Running event-driven workload automation

Event-driven workload automation adds the capability to perform on-demand workload automation in addition to plan-based job scheduling. It provides the capability to define rules that can trigger on-demand workload automation.

The object of event-driven workload automation in HCL Workload Automation is to carry out a predefined set of actions in response to events that occur on nodes running HCL Workload Automation (but also on non-HCL Workload Automation ones, when you use the sendevent command line). This implies the capability to submit workload and run commands on the fly, notify users via email.

The main tasks of event-driven workload automation are:
  • Trigger the execution of batch jobs and job streams based on the reception or combination of real time events.
  • Reply to prompts
  • Notify users when anomalous conditions occur in the HCL Workload Automation scheduling environment or batch scheduling activity.
  • Invoke an external product when a particular event condition occurs.
Event-driven workload automation is based upon the concept of event rule. In HCL Workload Automation an event rule is a scheduling object that includes the following items:
  • Events
  • Event-correlating conditions
  • Actions
When you define an event rule, you specify one or more events, a correlation rule, and the one or more actions that are triggered by those events. Moreover, you can specify validity dates, a daily time interval of activity, and a common time zone for all the time restrictions that are set.
The events that HCL Workload Automation can detect for action triggering can be:
Internal events
They are events involving HCL Workload Automation internal application status and changes in the status of HCL Workload Automation objects. Events of this category can be job or job stream status changes, critical jobs or job streams being late or canceled, and workstation status changes.
External events
They are events not directly involving HCL Workload Automation that may nonetheless impact workload submission. Events of this category can be messages written in log files, events sent by third party applications, or a file being created, updated, or deleted.

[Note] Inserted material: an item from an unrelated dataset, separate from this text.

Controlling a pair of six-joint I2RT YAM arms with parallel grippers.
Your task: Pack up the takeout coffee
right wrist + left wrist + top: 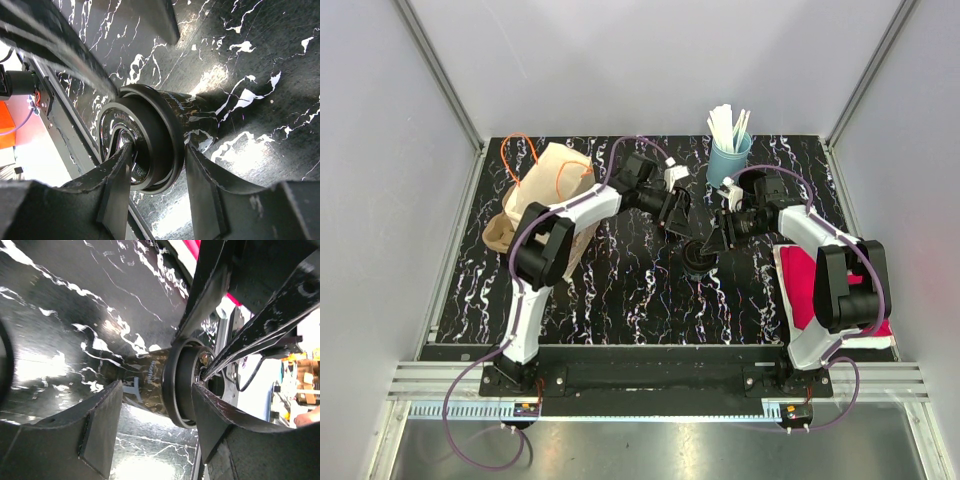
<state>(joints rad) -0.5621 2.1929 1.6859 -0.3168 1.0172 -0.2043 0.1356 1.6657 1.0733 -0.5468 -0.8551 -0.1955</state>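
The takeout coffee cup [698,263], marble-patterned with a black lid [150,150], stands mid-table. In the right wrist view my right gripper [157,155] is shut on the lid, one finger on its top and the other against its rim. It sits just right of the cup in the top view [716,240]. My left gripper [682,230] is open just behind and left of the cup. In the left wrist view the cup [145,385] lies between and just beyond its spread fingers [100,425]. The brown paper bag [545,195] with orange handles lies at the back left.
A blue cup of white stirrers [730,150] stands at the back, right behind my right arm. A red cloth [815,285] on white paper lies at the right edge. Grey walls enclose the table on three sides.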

Within a rule, two or more events can be correlated through correlation attributes such as a common workstation or job. The correlation attributes provide a way to direct the rule to create a separate rule (or copy of itself) for each group of events that share common characteristics. Typically, each active rule has one copy that is running in the event processing server. However, sometimes the same rule is needed for different groups of events, which are often related to different groups of resources. Using one or more correlation attributes is a method for directing a rule to create a separate rule copy for each group of events with common characteristics.

The actions that HCL Workload Automation can run when it detects any of these events can be:
Operational actions
They are actions that cause the change in the status of scheduling objects. Actions of this category are submitting a job, job stream, or command, or replying to a prompt.
Notification actions
They are actions that have no impact on the status of scheduling objects. Actions belonging to this category are sending an email, logging the event in an internal auditing database, or running a non-HCL Workload Automation command.
This classification of events and actions is conceptual. It has no impact on how they are handled by the event-driven mechanism.

Simple event rule scenarios

This section lists some simple scenarios involving the use of event rules. The corresponding XML coding is shown in Event rule examples.
Scenario 1: Send email notification
  1. The administrator defines the following event rule:
    • When any of the job123 jobs terminates in error and yields the following error message:
      AWSBHT001E The job "MYWORKSTATION#JOBS.JOB1234" in file "ls" has
      failed with the error: AWSBDW009E The following operating system
      error occurred retrieving the password structure for either the
      logon user...
      send an email to operator john.smith@mycorp.com. The subject of the email includes the names of the job instance and of the associated workstation.

      The event rule is valid from December 1st to December 31st in the 12:00-16:00 EST time window.

  2. The administrator saves the rule as non-draft in the database and it is readily deployed by HCL Workload Automation.
  3. The scheduler starts monitoring the jobs and every time one of them ends in error, John Smith is sent an email so that he can check the job and take corrective action.
Scenario 2: Monitor that workstation links back
  1. The administrator defines the following event rule:
    • If workstation CPU1 becomes unlinked and does not link back within 10 minutes, send a notification email to chuck.derry@mycorp.com.
  2. The administrator saves the rule as non-draft in the database and it is readily deployed by HCL Workload Automation.
  3. The scheduler starts monitoring CPU1.

    If the workstation status becomes unlinked, HCL Workload Automation starts the 10 minute timeout. If the CPU1 linked event is not received within 10 minutes, the scheduler sends the notification email to Chuck Derry.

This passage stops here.